Иsт

Любовь к Четырем Апельсинам
Мне уже, сколько такие, как я, не живут,
да и поболее. Мне уже нечем скандалить.
Вдовушки, женушки - точечные дежа вю
и ничего, кроме. Вот и букет "Цинандали"
только что пан, да пропах, словно зад у медали.

Я выхожу на дорогу. Заметьте: один.
Тут до меня побывало. Но, что любопытно,
к нам не вернулся никто. Стародавних годин
гении, равно как шлюхи времен общепита,
все они, все оприходованы и закрыты,

все они спят на холме. Я шагаю на Ист.
Или, игривей: иду-я-шагаю. К Востоку
ближе народ поголовно и веле-речист
(так же, как к Западу - теле): свою караоку
воет, потом светлооку ... без чувства и проку.

Здесь я когда-то живал, и поэтому вот
мимо хотел бы, а то и подальше. Однако
хрен тут - за деликатес, а не наоборот,
как в Люксембурге, Голландии или Монако,
где неизвестны ни хрен и ни хрен тебе в рот.

Здесь я когда-то любил, ибо да. Потому ль,
не потому ль - я иду, я шагаю. По сути
нас ни чего, ни того и ни капельки. Смурь,
много пришедши позднее, девятые сутки
лишь обозначила, да уложила мне сумки.

Здесь я когда-то писал. И туземная знать,
знать, меня знать не побрезговав или кого-то
переспросив, но решила, что слово "казна"
чуждо поэту.
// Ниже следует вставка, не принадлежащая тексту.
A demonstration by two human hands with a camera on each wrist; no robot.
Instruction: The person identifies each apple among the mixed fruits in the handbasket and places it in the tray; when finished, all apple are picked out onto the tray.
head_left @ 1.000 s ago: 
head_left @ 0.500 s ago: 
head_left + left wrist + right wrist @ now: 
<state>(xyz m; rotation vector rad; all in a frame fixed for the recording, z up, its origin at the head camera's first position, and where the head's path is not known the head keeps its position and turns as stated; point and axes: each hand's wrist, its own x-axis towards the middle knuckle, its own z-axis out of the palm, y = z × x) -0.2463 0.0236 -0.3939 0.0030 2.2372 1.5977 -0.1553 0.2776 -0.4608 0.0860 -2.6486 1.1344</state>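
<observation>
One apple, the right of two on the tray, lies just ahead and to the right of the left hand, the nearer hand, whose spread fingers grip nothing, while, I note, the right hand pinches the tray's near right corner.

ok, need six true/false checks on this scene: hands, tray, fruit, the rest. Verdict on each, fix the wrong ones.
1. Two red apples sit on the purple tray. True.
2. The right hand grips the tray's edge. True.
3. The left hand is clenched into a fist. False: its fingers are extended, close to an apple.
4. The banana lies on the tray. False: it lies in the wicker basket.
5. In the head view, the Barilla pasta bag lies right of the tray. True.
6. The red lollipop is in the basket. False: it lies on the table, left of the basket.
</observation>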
Венок же - ткемалевый - вот он,
словно трусы в шесть утра - на головку намотан.

Все они спят, они спят, все они на холме
спят. Но и мне уже, сколько такие, как я не
тянут; когда уже бе-е, а тем более - ме-е
либо без мазы, как тетенька - педику в бане,
либо смертельны, как В.Мейерхольд - дяде Ване.

Мне уже, сколько такие, как я, не всосут
даже с испугу. Моя ситуация шире,
много- (так скажем) -образней. Не древний сосуд,
но тетрапак или с ручкой смирноффская, и не
Смерть от Воды, а дурная пробоина в шине.

Здесь я когда-то замолк. Все побуквенно, как
было прописано - вроде рецепта припарок
мертвому. Но, регистрируя каждый пустяк,
я регистрировал каждый бесценный подарок
от Незнакомки - от родины, мать ее так.